Peter turned to her as the house sprang into light again.

“Oh, what a waste of time,” he said. “We should have done much better to have left our elbows on the table. We’re always doing it too. Do you remember the last play at which we met? That time you were with Philip and I with Silvia and Mrs. Wardour. Then we had our talk afterwards; to-night we had it first. I like the other plan best.”

Though Peter had here stated several things with which she was in cordial agreement, his tone was not in tune with the old footing, the old intimacy. Not many minutes ago it had been she who, in opposition to his inclination, had insisted on breaking their tête-à-tête; now, with all possible lightness of touch, she suggested its resumption.

“I’ve seen enough,” she said. “I can tell Philip all about it. Let’s go back, my dear, and have half an hour’s more talk. It was my fault that we broke up; but how could I have told that the play would have been as silly as this?
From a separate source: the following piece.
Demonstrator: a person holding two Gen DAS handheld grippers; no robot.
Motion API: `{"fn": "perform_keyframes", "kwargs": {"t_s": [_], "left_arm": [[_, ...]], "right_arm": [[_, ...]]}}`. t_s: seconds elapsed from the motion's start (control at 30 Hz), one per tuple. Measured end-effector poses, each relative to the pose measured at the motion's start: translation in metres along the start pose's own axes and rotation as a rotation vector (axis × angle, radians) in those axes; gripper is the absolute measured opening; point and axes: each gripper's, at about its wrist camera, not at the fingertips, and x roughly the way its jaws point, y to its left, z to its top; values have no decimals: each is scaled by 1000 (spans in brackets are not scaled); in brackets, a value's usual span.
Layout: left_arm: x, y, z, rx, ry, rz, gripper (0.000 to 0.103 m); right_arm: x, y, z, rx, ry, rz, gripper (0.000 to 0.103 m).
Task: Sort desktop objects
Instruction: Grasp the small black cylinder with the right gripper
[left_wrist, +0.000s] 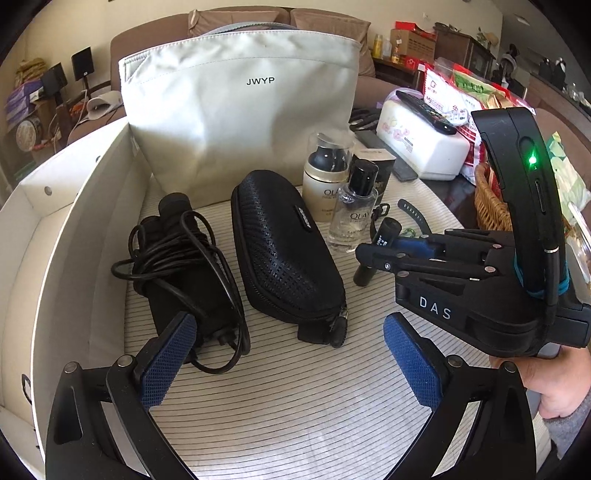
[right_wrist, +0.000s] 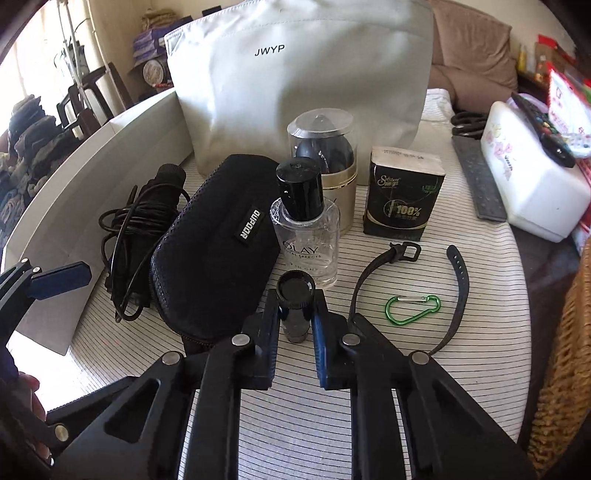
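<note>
My right gripper (right_wrist: 295, 321) is shut on a small black tube (right_wrist: 296, 295), its blue pads against both sides. In the left wrist view the same right gripper (left_wrist: 373, 254) comes in from the right, and the tube (left_wrist: 386, 230) stands tilted with its lower end near the striped mat (left_wrist: 295, 406). My left gripper (left_wrist: 290, 343) stands open over the mat's front, with nothing between its fingers. Ahead of it lie a black zip case (left_wrist: 284, 251) and a black power adapter wrapped in cable (left_wrist: 181, 258). A clear Olay bottle (right_wrist: 306, 229) stands just behind the tube.
A gold cream jar (right_wrist: 325, 147), a black tissue packet (right_wrist: 402, 195), a watch strap (right_wrist: 369, 273) and a green carabiner (right_wrist: 412, 304) share the mat. A white tote bag (left_wrist: 240, 110) stands behind. A white box wall (left_wrist: 74, 240) borders the left, a wicker basket (left_wrist: 491, 206) the right.
</note>
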Motion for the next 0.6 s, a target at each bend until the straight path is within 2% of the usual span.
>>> {"fn": "perform_keyframes", "kwargs": {"t_s": [0.23,0.33,0.4,0.47,0.53,0.57,0.6], "left_arm": [[-4,1,4,-12,-13,-40,101],[-4,-8,5,18,-16,-56,98],[-6,-15,5,35,-13,-91,93],[-10,-23,4,57,-12,-133,83],[-14,-30,3,79,-9,-154,61],[-16,-33,3,84,-3,-160,53],[-18,-36,3,88,-3,-164,51]], "right_arm": [[-25,-17,-1,51,-31,33,16],[-43,-28,-1,95,-35,96,16],[-54,-32,1,118,-31,146,15],[-66,-32,4,133,-28,200,15],[-77,-29,7,138,-24,250,15],[-82,-26,10,141,-22,274,15],[-87,-22,11,143,-18,295,15]]}}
We shall talk more sense in five minutes than they’ll put into the whole of the next act.”

Peter’s eyes were wandering round the house. At this moment they were attracted by a feather fan violently signalling from a box directly opposite, and the general buzz of the theatre was quite distinctly pierced with a shrill scream of laughter which came from precisely the same direction as the gesticulating fan. It was hardly necessary to put up his glasses to ascertain the authorship of these phenomena.

“Mrs. Trentham,” he said unerringly, “with the usual myrmidons. She has seen us, Nellie. Come round and be conventional.”

“Oh, why?” said she. “If she wants to see us she can come here, can’t she? But she doesn’t want to see us: she only wants to be seen.”

She felt that at that moment she was becoming, to Peter, part of the general foreground, a prominent object in it, but still only part of it. His next words confirmed the impression.

“Oh, come along,” he said. “Let’s embark on the ordinary ridiculous evening. Let’s all go back to supper with me. Or perhaps there’s a dance going on. Come round and forage, Nellie. I’ve been in the country for a month, you know. Besides——”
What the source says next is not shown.